« Alors, vous avez fait un bon voyage, m’ame Honorine ?
— Excellent.
— Et où que ça vous étiez ?
— À Paris, dame… huit jours d’absence… des courses pour mon maître…
— Contente de revenir ?
— Ma foi, oui.
— Et vous voyez, m’ame Honorine, que vous retrouvez votre bateau à la même place. Tous les jours, je venais lui faire une visite. Enfin, ce matin, je lui ai enlevé sa toile. Il file toujours bien ?
— À merveille.
— Et puis, vous êtes une fière pilote. Hein, m’ame Honorine, qui aurait dit que vous feriez ce métier-là ?
— C’est la guerre. Tous les jeunes sont partis dans notre île, les autres sont à la pêche. Et puis, plus de services de bateaux chaque quinzaine, comme autrefois. Alors je fais les commissions.
— Mais le pétrole ?…
— On en a en réserve. Rien à craindre de ce côté.
— Eh bien, pour lors, on se quitte, m’ame Honorine. Faut-il vous aider à charger ?
— Pas la peine, vous êtes pressé.
— Eh bien, pour lors, on se quitte, répéta le bonhomme. À la prochaine fois, m’ame Honorine. Je préparerai les paquets d’avance. »
Et il s’éloigna, en criant d’un peu plus loin :
— Tout de même, faites attention aux pointes de récifs qui l’entourent, votre sacré îlot. Vrai, c’est qu’il en a une mauvaise réputation ! C’est pas pour rien qu’on l’appelle l’Île aux Trente Cercueils. Bonne chance, m’ame Honorine. »
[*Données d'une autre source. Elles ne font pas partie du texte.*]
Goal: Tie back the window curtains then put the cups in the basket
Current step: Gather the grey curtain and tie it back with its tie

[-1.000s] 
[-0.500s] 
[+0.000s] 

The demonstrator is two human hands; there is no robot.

Il disparut au tournant d’une roche.
Véronique avait tressailli. Les trente cercueils ! Les mots mêmes qu’elle avait lus en marge de l’horrible dessin !
Elle se pencha. La femme, d’ailleurs, avançait de quelques pas vers le canot et, après avoir déposé d’autres provisions apportées par elle, se retournait.